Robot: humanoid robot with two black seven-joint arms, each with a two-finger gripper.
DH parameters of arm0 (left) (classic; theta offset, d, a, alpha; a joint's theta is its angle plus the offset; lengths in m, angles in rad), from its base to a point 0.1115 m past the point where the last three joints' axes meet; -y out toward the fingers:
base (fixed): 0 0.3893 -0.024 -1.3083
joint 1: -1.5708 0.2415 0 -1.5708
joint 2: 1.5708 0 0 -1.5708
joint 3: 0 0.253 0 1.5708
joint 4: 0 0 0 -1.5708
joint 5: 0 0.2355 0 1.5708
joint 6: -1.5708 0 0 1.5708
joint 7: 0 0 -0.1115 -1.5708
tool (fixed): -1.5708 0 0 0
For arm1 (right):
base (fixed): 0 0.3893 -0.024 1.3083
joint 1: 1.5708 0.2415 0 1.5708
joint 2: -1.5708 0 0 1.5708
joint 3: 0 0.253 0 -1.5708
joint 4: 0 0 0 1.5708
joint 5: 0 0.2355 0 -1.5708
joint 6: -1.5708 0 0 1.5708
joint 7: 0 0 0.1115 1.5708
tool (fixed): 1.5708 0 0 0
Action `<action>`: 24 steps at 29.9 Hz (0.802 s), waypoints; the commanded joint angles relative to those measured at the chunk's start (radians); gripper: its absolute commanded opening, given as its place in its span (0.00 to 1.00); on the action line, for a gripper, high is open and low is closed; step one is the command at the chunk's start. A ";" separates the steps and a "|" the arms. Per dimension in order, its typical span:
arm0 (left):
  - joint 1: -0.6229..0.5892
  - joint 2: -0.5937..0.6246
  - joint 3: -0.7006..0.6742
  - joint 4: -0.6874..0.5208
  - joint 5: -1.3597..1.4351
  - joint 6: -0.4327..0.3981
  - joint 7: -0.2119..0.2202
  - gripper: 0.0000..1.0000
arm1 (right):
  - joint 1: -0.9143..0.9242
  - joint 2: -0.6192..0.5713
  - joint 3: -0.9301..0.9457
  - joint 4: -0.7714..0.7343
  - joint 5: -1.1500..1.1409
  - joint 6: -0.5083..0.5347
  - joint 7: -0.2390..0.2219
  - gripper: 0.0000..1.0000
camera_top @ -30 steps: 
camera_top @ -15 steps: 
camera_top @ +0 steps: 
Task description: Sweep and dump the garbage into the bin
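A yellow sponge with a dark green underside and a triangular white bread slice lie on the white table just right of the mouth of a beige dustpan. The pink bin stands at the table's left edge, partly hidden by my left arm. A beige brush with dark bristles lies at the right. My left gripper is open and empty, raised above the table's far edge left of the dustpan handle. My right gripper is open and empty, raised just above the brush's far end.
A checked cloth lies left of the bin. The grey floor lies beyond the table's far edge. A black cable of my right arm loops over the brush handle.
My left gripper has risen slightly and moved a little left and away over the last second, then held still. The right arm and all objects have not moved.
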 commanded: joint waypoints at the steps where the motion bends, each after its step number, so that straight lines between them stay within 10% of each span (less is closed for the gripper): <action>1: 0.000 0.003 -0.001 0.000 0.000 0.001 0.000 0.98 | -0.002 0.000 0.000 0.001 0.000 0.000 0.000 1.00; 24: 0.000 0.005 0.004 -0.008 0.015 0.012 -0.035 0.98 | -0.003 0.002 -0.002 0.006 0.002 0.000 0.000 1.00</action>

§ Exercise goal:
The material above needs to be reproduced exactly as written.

§ Response area:
Robot: humanoid robot with two black seven-joint arms, each with a two-finger gripper.
DH parameters of arm0 (left) (classic; theta offset, d, a, alpha; a joint's theta is its angle plus the offset; lengths in m, angles in rad), from its base to a point 0.1115 m past the point where the last three joints' axes meet; -y out toward the fingers:
base (fixed): 0 0.3893 -0.024 -1.3083
joint 1: -1.5708 0.2415 0 -1.5708
joint 2: 1.5708 0 0 -1.5708
joint 3: 0 0.253 0 1.5708
joint 4: 0 0 0 -1.5708
joint 5: 0 0.2355 0 1.5708
joint 6: -1.5708 0 0 1.5708
joint 7: 0 0 -0.1115 -1.5708
tool (fixed): -1.5708 0 0 0
For arm1 (right):
base (fixed): 0 0.3893 -0.024 1.3083
joint 1: 1.5708 0.2415 0 1.5708
joint 2: -1.5708 0 0 1.5708
joint 3: 0 0.253 0 -1.5708
joint 4: 0 0 0 1.5708
joint 5: 0 0.2355 0 -1.5708
joint 6: -1.5708 0 0 1.5708
joint 7: 0 0 0.1115 1.5708
tool (fixed): 1.5708 0 0 0
Action `<action>`: 24 steps at 29.9 Hz (0.802 s), waypoints; the commanded joint angles relative to those measured at the chunk's start (radians); gripper: its absolute commanded opening, given as its place in its span (0.00 to 1.00); on the action line, for a gripper, high is open and low is closed; step one is the command at the chunk's start. A ";" separates the steps and a "|" the arms. Per dimension in order, its typical span:
arm0 (left):
  - joint 1: -0.6229..0.5892
  - joint 2: -0.5937..0.6246
  - joint 3: -0.7006..0.6742
  - joint 4: -0.6874..0.5208
  - joint 5: -1.3597..1.4351
  - joint 6: -0.4327..0.3981
  - joint 7: -0.2119..0.2202
  - gripper: 0.0000..1.0000
arm1 (right):
  - joint 1: -0.9143..0.9242
  - joint 2: -0.6192..0.5713
  - joint 3: -0.9301..0.9457
  - joint 4: -0.7714..0.7343
  - joint 5: -1.1500..1.1409
  - joint 6: -0.5083..0.5347
  - joint 7: -0.2390..0.2219
  - gripper: 0.0000..1.0000
camera_top @ -30 steps: 
camera_top @ -15 steps: 
camera_top @ +0 steps: 
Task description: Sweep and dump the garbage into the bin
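A yellow sponge with a dark green underside and a triangular white bread slice lie on the white table just right of the mouth of a beige dustpan. The pink bin stands at the table's left edge, partly hidden by my left arm. A beige brush with dark bristles lies at the right. My left gripper is open and empty, raised above the table's far edge left of the dustpan handle. My right gripper is open and empty, raised just above the brush's far end.
A checked cloth lies left of the bin. The grey floor lies beyond the table's far edge. A black cable of my right arm loops over the brush handle.
My left gripper has risen slightly and moved a little left and away over the last second, then held still. The right arm and all objects have not moved.
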 commanded: joint waypoints at the steps where the motion bends, each after its step number, so that straight lines between them stay within 10% of each span (less is closed for the gripper): <action>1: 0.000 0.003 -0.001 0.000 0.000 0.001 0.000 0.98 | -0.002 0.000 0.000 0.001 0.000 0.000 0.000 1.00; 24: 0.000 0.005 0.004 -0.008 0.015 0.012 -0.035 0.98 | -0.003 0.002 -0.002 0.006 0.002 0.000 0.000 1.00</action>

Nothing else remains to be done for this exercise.